Once allocated a room, people must adhere to rules of the sites, LAHSA said. They receive three meals a day and help finding stable housing.

When California Gov. Gavin Newsom announced the program in April last year, he said federal government funds would help pay for an initial goal of around 15,000 rooms across the state during the pandemic.
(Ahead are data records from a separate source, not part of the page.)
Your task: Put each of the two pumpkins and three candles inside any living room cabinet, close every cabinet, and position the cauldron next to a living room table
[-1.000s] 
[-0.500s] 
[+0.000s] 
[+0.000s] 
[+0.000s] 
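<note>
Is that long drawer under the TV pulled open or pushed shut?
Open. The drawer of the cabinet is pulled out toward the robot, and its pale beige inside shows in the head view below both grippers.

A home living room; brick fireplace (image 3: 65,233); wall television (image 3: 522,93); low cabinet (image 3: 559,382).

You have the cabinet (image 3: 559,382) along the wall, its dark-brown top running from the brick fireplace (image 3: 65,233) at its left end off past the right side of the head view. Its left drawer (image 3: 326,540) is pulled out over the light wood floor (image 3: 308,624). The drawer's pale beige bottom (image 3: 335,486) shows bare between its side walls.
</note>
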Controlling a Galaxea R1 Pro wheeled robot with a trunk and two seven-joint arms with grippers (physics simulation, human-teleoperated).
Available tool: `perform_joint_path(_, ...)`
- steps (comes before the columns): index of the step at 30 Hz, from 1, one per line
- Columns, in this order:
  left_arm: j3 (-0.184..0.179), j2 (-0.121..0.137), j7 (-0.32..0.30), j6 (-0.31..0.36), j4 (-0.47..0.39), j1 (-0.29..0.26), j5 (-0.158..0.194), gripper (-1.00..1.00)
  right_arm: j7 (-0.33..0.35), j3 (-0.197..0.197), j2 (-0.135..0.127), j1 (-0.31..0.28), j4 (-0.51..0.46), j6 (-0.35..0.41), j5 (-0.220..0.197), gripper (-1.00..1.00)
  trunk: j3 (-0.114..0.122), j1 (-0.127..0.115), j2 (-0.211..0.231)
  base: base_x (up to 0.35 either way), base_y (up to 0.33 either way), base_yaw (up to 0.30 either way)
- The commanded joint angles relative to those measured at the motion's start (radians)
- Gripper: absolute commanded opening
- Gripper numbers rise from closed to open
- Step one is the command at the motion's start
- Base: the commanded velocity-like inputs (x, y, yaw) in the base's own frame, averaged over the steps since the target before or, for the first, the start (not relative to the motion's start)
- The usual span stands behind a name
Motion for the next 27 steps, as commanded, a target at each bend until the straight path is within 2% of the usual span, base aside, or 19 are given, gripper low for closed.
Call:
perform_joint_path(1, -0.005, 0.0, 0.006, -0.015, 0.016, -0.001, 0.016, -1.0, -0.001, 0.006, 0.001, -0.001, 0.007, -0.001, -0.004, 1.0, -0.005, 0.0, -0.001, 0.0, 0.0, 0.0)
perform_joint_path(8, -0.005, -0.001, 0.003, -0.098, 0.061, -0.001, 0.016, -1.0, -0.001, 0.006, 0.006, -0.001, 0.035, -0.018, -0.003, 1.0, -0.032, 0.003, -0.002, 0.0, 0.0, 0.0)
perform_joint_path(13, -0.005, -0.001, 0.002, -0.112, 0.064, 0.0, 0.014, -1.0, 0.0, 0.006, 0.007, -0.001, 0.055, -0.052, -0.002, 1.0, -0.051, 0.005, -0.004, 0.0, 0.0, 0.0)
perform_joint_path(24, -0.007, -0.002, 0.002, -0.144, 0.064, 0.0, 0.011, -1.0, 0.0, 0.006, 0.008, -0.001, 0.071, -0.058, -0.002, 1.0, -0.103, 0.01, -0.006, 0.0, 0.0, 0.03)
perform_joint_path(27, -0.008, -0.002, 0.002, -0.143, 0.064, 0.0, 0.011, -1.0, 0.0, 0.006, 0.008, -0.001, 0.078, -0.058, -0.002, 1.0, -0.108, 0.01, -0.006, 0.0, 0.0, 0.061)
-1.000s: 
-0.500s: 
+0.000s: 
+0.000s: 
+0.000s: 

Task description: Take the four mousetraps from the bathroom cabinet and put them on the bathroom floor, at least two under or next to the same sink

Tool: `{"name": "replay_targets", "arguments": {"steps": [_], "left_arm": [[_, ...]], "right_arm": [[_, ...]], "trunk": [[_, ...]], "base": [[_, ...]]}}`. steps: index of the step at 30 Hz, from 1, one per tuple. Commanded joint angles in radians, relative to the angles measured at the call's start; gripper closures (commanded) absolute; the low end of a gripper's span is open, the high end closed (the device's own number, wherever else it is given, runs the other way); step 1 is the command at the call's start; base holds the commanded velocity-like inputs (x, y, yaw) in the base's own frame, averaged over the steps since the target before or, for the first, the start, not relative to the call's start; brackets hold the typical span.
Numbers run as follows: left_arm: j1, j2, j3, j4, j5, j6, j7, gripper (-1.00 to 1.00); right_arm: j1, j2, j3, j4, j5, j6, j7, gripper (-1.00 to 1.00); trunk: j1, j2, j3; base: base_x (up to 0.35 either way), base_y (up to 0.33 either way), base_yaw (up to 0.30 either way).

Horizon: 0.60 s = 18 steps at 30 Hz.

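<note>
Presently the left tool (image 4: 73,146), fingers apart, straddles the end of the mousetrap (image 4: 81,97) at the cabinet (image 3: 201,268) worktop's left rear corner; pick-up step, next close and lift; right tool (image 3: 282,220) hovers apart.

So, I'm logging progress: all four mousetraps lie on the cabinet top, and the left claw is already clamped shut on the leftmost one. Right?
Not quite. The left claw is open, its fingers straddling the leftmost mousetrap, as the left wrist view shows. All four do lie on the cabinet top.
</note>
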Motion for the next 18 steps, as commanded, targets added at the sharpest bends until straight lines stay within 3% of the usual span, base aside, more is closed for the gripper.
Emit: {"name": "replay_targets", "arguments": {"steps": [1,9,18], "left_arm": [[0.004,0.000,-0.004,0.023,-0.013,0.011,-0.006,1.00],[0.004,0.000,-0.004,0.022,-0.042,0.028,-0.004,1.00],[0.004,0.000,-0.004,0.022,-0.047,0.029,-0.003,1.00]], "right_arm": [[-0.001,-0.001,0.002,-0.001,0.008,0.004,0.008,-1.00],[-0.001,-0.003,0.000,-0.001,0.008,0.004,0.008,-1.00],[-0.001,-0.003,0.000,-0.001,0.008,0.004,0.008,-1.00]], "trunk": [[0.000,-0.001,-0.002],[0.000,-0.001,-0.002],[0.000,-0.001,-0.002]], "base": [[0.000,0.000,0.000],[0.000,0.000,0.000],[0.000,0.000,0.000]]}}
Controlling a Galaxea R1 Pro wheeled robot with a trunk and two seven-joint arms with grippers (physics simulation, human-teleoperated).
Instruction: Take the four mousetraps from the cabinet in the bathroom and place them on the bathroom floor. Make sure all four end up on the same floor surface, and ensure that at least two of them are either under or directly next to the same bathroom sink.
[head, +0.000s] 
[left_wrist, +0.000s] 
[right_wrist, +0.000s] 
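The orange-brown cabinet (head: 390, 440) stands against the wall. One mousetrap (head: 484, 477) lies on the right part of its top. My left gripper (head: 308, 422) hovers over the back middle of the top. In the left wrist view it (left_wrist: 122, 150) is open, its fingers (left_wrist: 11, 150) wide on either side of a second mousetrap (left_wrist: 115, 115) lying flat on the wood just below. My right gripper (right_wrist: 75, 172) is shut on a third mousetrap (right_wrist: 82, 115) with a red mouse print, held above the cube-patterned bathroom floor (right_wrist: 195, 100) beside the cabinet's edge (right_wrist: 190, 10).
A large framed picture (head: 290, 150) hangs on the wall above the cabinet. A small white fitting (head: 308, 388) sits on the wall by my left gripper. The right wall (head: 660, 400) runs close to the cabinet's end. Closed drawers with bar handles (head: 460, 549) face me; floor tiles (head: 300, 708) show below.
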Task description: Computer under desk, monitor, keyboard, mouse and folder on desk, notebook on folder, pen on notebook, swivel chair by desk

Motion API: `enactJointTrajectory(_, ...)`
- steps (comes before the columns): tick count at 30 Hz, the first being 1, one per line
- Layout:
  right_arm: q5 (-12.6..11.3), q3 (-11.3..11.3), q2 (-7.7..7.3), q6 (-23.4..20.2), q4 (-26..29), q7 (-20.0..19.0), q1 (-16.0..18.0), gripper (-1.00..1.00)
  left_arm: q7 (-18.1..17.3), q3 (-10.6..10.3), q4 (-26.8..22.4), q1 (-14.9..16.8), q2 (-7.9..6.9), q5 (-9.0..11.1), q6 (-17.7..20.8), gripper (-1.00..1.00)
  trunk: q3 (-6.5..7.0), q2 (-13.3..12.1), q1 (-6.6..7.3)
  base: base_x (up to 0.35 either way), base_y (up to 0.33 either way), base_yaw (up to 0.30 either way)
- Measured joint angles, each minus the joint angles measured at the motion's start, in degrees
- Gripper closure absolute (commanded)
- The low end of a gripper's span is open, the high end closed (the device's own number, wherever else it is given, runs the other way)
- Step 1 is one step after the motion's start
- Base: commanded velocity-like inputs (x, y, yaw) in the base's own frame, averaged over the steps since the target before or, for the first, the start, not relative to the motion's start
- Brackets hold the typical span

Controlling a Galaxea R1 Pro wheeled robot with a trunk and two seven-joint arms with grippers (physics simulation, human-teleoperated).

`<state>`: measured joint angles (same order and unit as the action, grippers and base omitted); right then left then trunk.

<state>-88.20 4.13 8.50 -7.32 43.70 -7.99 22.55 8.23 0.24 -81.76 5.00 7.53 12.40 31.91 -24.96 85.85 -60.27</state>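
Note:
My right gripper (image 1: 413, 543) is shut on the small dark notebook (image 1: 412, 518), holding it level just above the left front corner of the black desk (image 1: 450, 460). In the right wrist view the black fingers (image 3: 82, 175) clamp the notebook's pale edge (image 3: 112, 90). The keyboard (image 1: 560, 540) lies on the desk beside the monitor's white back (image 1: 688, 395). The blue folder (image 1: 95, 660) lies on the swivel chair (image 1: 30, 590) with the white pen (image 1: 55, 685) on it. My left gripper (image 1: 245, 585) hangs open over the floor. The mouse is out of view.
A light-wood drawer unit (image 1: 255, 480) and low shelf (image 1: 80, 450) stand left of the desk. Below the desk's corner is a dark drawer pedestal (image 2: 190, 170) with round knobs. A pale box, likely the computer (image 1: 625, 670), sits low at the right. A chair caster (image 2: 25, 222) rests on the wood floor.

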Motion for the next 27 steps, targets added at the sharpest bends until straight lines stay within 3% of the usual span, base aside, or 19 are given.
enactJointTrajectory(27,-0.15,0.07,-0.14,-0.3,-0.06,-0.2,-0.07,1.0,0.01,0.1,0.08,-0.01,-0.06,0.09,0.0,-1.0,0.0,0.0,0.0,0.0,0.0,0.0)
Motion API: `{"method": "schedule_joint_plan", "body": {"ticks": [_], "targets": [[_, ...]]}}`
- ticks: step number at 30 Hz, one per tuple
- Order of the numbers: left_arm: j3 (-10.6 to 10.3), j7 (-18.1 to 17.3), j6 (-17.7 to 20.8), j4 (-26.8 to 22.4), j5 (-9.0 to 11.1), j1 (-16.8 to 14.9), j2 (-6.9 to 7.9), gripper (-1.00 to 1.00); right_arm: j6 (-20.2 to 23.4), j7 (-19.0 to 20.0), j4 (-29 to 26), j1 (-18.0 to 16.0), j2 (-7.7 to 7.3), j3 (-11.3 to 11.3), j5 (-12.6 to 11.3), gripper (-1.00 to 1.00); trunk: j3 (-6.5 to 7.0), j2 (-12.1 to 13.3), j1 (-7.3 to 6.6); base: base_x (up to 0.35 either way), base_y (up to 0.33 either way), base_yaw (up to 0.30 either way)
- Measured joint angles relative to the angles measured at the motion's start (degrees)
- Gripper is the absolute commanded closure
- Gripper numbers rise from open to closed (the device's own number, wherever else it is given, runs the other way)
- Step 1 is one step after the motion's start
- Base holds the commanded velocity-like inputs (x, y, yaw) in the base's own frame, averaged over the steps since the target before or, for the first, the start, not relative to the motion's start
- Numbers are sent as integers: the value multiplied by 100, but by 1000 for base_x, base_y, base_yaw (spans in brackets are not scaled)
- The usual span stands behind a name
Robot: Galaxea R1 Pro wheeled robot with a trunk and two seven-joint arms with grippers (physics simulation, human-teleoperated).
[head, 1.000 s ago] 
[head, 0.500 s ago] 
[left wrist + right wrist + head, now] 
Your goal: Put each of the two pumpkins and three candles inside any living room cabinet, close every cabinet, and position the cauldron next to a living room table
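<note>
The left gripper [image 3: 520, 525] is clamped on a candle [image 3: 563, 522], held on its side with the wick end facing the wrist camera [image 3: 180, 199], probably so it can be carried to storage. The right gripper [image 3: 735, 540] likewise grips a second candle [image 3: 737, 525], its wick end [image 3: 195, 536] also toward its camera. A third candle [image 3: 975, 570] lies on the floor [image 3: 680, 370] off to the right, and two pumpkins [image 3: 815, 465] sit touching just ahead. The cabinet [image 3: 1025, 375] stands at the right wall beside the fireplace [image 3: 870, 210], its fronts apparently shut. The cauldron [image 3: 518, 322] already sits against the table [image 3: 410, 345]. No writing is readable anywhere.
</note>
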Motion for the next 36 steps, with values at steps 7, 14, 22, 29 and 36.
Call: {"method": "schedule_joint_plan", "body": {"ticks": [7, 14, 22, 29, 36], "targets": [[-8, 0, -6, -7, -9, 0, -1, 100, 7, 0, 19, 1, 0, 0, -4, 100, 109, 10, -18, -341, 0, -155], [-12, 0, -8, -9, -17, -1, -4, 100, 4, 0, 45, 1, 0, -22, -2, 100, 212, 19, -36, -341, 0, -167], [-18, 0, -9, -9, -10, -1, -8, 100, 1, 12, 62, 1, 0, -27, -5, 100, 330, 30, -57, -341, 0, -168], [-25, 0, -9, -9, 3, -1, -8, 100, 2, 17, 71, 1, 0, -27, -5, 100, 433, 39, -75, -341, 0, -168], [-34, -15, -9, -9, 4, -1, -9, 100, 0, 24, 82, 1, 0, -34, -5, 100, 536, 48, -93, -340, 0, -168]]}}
Los Angeles County, which has the biggest homeless population in the state, set its own target of 15,000 rooms.

More than 66,000 people in Los Angeles County are homeless, according to data released in June last year, though the figures represent numbers from January before the impact of the COVID-19 pandemic was felt.

Tents housing the homeless at an encampment in Echo Lake Park where social activists, including a coalition of homeless-serving organizations, homeless residents and supporters rally at the start of a 24-hour vigil to block a planned shutdown of the encampment in Los Angeles, California on March 24, 2021.
Frederic J. Brown/AFP via Getty Images

However, the most recent report about Project Roomkey states that only 2,616 rooms have been rented in Los Angeles County as of March 22, with 1,724 currently occupied.

Data compiled on Project Roomkey Tracker, a website launched to track the program’s efforts, shows the county has not come even close to meeting its target in almost a year.

Earlier this month, the Los Angeles Times reported that officials don’t plan to expand the number of rooms they are renting, citing budget concerns. The rooms will only be available through September at the latest.

Officials say the county, LAHSA, as well as non-profits are working to develop a “comprehensive” plan so that those housed by the program “do not return to the streets once the COVID-19 crisis comes to an end.”

LAHSA has been contacted for comment.